Mentre proseguono le polemiche sul congresso nel Partito Repubblicano del Popolo (CHP), scatenate dopo che un tribunale ha riassegnato la carica di presidente a Kemal Kılıçdaroğlu, sono giunte dichiarazioni significative dalla vicepresidente Gül Çiftçi. Reagendo all'affermazione di Kılıçdaroğlu secondo cui "terremo il congresso una volta revocata la misura cautelare", Çiftçi ha sostenuto che questo approccio mira a rendere il CHP un partito gestibile tramite decisioni giudiziarie.
Çiftçi ha affermato che i processi legali e le decisioni prese all'interno del partito ostacolano la volontà dei delegati. Criticando Kılıçdaroğlu senza nominarlo direttamente, Çiftçi ha dichiarato: "Il loro obiettivo è sfuggire alla volontà dei delegati, esautorare la dirigenza eletta con una decisione del tribunale e rendere il Partito Repubblicano del Popolo gestibile per via giudiziaria".
Sottolineando che anche il licenziamento degli avvocati del partito conferma questa intenzione, Çiftçi ha aggiunto: "Non si è rinunciato all'intero ricorso in appello, è stata ritirata solo l'obiezione che avevamo presentato contro la misura cautelare che sospendeva la dirigenza eletta".

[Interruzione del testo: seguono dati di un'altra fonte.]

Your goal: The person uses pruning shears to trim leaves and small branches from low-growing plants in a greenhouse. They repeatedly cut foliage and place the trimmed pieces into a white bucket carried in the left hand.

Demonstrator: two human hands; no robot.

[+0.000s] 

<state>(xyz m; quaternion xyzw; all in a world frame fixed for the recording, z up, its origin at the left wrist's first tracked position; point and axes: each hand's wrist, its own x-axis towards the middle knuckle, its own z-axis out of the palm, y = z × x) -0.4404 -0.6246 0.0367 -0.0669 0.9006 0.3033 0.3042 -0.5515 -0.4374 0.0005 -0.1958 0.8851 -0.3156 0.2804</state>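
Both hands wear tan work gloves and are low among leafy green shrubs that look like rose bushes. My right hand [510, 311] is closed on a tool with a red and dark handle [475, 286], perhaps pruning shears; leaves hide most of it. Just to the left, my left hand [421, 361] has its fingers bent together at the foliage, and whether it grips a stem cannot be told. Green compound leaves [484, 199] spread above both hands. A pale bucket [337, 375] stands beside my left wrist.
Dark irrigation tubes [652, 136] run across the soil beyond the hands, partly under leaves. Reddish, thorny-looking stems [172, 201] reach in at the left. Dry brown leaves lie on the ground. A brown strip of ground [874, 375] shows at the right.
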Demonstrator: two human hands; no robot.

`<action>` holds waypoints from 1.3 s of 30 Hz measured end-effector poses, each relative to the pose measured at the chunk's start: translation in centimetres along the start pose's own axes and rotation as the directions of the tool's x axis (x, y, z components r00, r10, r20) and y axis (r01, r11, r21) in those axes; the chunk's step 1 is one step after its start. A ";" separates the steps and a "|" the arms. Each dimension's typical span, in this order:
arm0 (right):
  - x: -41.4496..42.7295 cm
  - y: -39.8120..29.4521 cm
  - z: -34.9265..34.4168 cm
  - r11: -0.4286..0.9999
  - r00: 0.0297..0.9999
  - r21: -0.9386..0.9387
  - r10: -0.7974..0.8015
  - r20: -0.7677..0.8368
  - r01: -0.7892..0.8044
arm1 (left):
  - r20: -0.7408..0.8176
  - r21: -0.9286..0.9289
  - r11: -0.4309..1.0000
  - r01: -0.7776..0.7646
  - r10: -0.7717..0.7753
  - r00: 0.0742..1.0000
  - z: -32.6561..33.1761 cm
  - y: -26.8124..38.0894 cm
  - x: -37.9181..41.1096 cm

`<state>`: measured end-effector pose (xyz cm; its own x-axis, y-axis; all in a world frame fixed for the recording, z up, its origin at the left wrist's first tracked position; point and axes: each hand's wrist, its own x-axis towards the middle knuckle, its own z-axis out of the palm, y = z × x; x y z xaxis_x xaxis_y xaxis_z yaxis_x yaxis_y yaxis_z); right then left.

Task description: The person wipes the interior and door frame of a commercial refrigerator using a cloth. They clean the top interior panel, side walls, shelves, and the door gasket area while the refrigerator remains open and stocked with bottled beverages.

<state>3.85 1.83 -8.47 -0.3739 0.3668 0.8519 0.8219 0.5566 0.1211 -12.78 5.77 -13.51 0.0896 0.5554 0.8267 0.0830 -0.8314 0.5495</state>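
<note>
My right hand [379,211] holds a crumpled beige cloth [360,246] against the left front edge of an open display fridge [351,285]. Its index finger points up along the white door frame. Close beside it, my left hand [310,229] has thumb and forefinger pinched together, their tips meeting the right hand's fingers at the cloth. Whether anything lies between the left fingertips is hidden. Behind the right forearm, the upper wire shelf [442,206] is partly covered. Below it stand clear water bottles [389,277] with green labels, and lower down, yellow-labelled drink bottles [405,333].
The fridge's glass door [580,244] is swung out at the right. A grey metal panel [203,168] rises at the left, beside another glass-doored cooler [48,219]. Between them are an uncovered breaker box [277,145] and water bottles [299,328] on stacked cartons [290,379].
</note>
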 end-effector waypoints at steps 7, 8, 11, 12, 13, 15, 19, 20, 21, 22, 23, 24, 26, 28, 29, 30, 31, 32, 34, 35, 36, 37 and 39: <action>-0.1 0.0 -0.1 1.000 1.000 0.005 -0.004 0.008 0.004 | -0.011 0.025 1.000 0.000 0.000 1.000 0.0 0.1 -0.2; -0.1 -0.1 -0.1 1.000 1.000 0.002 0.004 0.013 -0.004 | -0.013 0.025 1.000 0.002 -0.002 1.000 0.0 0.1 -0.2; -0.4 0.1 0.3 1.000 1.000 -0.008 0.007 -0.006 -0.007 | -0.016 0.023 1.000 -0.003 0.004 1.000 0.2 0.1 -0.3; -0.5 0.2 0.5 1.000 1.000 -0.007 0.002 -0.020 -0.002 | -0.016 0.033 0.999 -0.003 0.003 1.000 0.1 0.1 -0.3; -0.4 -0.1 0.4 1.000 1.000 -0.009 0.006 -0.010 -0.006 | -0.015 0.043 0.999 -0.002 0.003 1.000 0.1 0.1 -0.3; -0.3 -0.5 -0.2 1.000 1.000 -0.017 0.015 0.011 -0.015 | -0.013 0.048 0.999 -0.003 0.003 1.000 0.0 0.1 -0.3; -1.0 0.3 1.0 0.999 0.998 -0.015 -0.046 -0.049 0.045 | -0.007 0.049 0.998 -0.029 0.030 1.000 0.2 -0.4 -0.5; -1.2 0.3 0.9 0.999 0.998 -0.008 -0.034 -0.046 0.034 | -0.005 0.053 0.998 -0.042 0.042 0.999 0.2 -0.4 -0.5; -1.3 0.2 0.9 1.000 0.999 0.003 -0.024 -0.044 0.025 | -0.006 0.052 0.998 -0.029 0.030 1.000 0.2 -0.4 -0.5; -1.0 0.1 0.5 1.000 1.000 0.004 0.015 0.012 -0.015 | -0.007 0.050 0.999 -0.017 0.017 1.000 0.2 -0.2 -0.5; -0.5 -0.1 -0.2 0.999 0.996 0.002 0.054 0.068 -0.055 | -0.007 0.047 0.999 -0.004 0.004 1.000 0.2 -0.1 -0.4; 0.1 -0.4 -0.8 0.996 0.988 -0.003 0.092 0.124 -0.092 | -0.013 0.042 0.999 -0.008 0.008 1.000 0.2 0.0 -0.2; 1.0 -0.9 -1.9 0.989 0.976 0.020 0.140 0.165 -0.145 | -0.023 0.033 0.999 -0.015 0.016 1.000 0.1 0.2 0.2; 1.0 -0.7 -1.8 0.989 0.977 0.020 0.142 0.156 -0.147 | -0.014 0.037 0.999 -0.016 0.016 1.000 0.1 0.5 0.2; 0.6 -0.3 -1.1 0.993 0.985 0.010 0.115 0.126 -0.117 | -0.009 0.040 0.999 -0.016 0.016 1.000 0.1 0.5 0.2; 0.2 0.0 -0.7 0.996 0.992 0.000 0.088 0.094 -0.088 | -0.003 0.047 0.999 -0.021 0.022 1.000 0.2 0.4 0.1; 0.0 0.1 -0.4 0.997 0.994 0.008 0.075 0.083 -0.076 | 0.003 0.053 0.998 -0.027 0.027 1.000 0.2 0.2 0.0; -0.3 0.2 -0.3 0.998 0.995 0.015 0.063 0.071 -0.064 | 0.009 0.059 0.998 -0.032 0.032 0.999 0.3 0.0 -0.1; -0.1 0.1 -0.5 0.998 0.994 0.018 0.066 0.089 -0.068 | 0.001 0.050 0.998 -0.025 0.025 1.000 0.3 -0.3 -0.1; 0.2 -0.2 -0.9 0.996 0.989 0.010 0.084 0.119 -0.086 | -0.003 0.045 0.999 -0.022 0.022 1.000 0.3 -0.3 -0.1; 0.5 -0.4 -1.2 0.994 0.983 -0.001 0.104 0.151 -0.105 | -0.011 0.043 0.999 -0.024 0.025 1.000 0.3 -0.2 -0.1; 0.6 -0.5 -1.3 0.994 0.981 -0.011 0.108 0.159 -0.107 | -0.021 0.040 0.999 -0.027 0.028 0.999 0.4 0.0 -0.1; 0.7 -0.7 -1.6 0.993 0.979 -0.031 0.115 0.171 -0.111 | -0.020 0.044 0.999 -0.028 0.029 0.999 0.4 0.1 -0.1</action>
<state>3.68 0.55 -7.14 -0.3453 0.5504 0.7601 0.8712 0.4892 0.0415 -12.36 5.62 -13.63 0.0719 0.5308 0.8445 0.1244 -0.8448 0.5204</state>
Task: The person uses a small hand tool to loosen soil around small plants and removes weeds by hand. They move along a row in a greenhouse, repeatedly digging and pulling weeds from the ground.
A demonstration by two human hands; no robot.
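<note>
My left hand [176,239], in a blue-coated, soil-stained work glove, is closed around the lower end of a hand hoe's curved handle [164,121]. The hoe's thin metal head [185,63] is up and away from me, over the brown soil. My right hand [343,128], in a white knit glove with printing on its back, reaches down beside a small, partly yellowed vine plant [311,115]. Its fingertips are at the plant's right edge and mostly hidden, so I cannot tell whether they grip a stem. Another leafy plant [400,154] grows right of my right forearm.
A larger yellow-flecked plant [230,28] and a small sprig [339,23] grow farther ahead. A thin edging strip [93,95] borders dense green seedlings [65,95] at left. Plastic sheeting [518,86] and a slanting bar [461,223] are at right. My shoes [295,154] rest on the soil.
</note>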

Sostenendo che questo sviluppo non sia una coincidenza, Çiftçi ha affermato che questi passi legali equivalgono a "mantenere di fatto la misura cautelare", sostenendo che in questo processo gli organi direttivi del partito sono stati modellati da decisioni giudiziarie e che il congresso è stato ritardato.
"Dico con rammarico che l'espressione 'Se potessi, andrei al congresso domani mattina' non riflette la realtà. Il congresso del Partito Repubblicano del Popolo è in grado di riunirsi con tutti i metodi previsti dal nostro statuto. Nel Partito Repubblicano del Popolo, la fonte della legittimità non sono le decisioni dei tribunali. La fonte della legittimità è l'organizzazione, sono i delegati, è il congresso, è la volontà di cambiamento della nazione.
Nessuno può governare il Partito Repubblicano del Popolo facendolo attendere nei corridoi dei tribunali. Nessuno può esautorare gli organi eletti del nostro partito con misure cautelari e poi sfuggire alla volontà dell'organizzazione. Il proprietario del Partito Repubblicano del Popolo è la sua organizzazione. E la volontà dell'organizzazione è il congresso immediato".